In this paper, we present a novel system designed exactly for the customized management of TCM clinical cases and discuss the intelligent techniques for clinical data analysis and knowledge mining. The overview of our system has been proposed [20]. The rest of the paper is arranged as follows. An overview of this system is demonstrated in Section 2. The details for the design of the case management and analysis are introduced in Sections 3 and 4, respectively. An example for the system usage with clinical data from Mr. Zhang is provided in Section 5. Finally, Section 6 concludes the paper and presents a future perspective.

2. Platform Overview

Functional overview of ISMAC is illustrated in Figure 1. The customized management and intelligent analysis of TCM clinical cases are the two main parts in the system. The customized template is the critical element in data customized management. The template is defined as the entry format designed for clinical cases. It provides a predefined layout for specific doctor’s medical records, which contain information like patient demographic information, symptoms, examinations, syndromes, and therapeutic principles. In ISMAC, we customize the entry template for each doctor, according to diagnosis methodology. The basic Item Database is set up to provide a foundation for the creation of the Customized Template, and Clinical Case Entry can be efficient and effective with the suitable Customized Template. As for intelligent analysis, algorithms and datasets are the two bases. ISMAC integrates not only popular algorithms in statistic analysis and data mining, but also some newly proposed methods in machine learning, in order to build a library for TCM clinical case intelligent analysis. In conjunction with the flexible Dataset Retrieval, the Algorithm Library makes various kinds of intelligent analysis possible in ISMAC.

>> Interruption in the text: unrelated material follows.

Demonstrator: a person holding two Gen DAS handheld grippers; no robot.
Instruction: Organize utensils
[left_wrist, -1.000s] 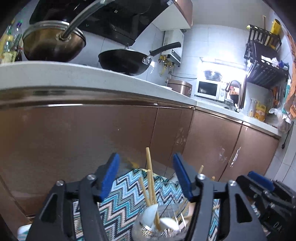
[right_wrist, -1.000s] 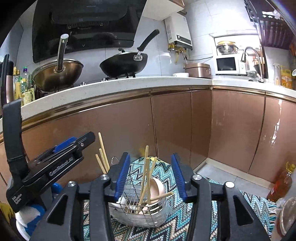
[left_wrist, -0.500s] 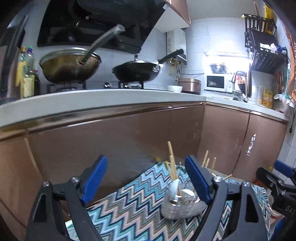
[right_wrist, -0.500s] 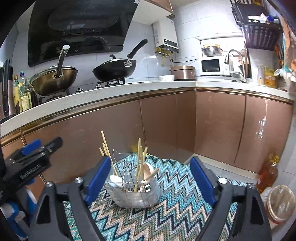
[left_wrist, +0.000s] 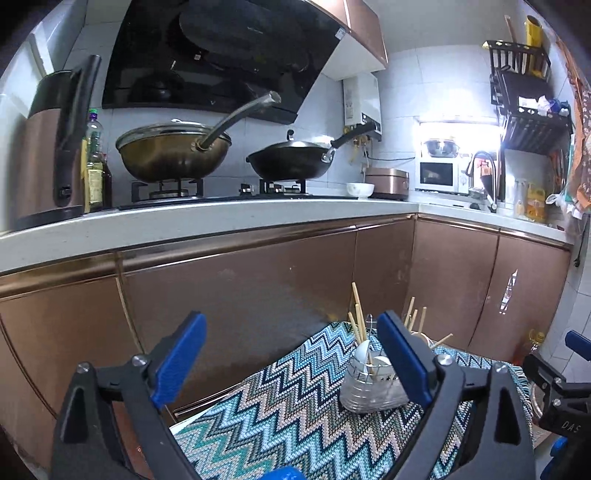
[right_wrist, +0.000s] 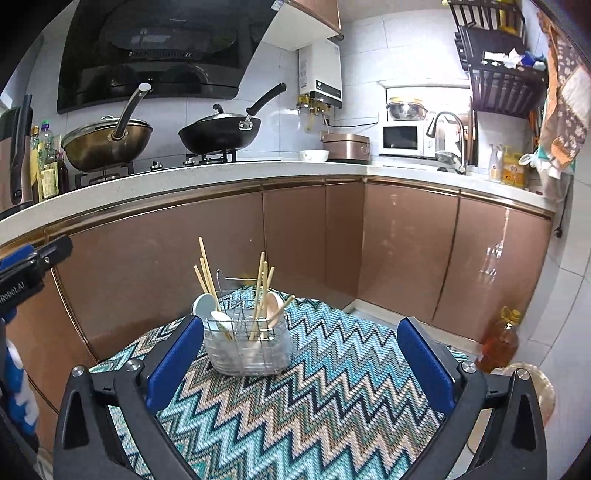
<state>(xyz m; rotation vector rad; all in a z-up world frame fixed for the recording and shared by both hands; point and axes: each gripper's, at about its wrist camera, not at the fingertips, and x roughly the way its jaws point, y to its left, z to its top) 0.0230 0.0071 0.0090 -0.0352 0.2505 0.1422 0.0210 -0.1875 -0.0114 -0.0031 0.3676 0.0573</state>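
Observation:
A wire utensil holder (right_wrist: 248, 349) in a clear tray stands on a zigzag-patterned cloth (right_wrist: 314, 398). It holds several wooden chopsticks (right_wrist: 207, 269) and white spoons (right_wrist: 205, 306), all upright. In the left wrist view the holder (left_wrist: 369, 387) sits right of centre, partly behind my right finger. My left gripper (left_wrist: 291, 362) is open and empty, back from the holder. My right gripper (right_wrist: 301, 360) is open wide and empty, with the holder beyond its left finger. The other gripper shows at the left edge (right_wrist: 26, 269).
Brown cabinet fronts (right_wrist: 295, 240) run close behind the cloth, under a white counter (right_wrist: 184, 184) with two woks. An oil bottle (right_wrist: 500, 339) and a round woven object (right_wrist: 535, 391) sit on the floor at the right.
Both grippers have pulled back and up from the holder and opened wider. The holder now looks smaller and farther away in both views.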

ISMAC is implemented as a web-based application using the classical SSH (Struts + Spring + Hibernate) framework. As shown in Figure 2, it consists of 5 layers. The Database Layer contains tables storing various information, ranging from basic items such as symptom and syndrome to complex items, like knowledge models and learning algorithms. In the Data Access Layer, the Object-Relational Mapping (ORM) mechanism is used for convenient data manipulation. The top three layers, Business, Action, and View, are configured as the Model-View-Controller (MVC) pattern, in which the Business Layer manages the behavior and data in the application domain, the View Layer manages the display of different information, and the Action Layer interprets the mouse and keyboard inputs from the user and informs the Business Layer and the View Layer to react appropriately.

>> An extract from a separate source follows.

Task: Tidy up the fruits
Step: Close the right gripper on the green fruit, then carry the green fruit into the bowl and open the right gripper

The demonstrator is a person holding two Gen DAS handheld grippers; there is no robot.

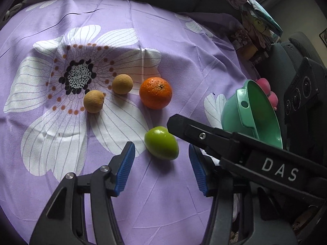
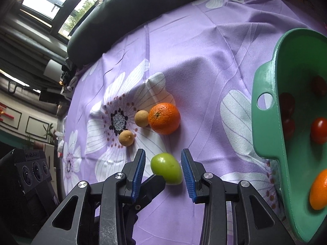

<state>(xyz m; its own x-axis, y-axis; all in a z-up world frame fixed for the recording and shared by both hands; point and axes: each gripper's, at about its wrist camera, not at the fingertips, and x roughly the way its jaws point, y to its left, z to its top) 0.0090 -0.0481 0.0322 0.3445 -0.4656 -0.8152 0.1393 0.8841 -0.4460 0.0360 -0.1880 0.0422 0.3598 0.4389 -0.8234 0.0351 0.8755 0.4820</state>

3. Custom Management of Clinical Case

The customized management of clinical cases is the core function in the ISMAC system, as archiving the clinical cases of different veteran TCM practitioners using the same entry form may submerge important knowledge in the clinical data.

3.1. Overall Design

The overall design of the Customized Management of Clinical Case is shown in Figure 3, which illustrates the left part of Figure 1 in detail. Members of the Basic Item Database are listed. Varying libraries in the Basic Item Database possess the same structures but store different kinds of items: standard items and expert-standard items. A Customized Template consists of three parts: fixed, standard, and expert. These three parts are built up with different basic items. Clinical Case Entry depends on not only Customized Template but also the CMF and Herb item libraries.

Figure 3 also tells us that the task of customized management is divided into four subtasks, and charged by three roles. This is to increase work efficiency and protect private information. The three roles are Item Management Assistant (IMA), Case Entry Assistant (CEA), and the Case Management Operator (CMO), which is, respectively, assigned tasks of basic item maintenance and customized template maintenance, case input, and case management.

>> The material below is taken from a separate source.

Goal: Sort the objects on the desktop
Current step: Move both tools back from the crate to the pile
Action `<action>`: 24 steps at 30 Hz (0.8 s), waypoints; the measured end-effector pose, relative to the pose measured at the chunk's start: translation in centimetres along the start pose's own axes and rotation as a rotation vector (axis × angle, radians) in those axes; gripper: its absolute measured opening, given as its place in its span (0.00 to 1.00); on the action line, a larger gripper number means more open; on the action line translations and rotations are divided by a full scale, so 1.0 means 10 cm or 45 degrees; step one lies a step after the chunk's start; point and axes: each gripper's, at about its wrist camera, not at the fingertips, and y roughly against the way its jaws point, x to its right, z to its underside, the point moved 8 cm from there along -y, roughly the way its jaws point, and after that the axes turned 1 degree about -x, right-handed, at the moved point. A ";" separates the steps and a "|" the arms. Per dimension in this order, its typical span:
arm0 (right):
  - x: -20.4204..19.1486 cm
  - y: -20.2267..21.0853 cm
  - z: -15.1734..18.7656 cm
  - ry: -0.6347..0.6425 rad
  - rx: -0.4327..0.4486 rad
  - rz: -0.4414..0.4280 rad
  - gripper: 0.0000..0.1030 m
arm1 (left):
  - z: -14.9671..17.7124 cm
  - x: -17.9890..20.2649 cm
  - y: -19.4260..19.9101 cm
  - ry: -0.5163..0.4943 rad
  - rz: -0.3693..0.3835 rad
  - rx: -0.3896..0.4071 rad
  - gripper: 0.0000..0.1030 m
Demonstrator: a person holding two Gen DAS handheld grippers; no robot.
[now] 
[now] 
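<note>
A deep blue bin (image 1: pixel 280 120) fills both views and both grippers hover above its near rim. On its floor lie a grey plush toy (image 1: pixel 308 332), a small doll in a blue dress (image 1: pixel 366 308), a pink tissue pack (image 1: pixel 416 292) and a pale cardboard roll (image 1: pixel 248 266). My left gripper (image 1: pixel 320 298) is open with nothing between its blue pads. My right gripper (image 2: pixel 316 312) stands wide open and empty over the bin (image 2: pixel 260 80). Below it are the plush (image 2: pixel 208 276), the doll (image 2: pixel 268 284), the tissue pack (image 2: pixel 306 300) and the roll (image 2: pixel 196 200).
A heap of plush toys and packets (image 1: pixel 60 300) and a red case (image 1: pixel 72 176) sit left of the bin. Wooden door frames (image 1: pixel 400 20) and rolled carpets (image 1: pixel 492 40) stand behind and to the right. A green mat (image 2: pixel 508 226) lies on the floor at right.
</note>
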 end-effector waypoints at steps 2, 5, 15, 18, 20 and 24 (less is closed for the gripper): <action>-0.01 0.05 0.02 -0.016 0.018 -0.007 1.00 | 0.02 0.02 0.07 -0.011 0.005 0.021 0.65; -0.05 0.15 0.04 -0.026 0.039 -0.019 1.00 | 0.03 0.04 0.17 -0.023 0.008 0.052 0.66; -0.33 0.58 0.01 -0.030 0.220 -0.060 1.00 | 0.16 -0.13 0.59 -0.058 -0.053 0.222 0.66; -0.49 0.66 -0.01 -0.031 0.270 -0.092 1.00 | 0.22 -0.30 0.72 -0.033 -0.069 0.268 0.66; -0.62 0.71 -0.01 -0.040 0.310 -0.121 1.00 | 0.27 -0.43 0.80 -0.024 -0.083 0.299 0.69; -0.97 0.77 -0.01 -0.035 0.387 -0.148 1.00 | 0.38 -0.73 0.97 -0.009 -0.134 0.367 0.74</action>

More details about the function of each part in customized management and its implementation technologies are introduced in the following.

3.2. Introduction of Functions
3.2.1. Basic Item Database

Basic Item Database targets supporting template creation and case entry. As illustrated in Figure 3, libraries included in it can be classified into three categories for distinct usages: fixed part, standard part, and expert customized part. The last two categories may store two different kinds of items: standard items and expert-standard items.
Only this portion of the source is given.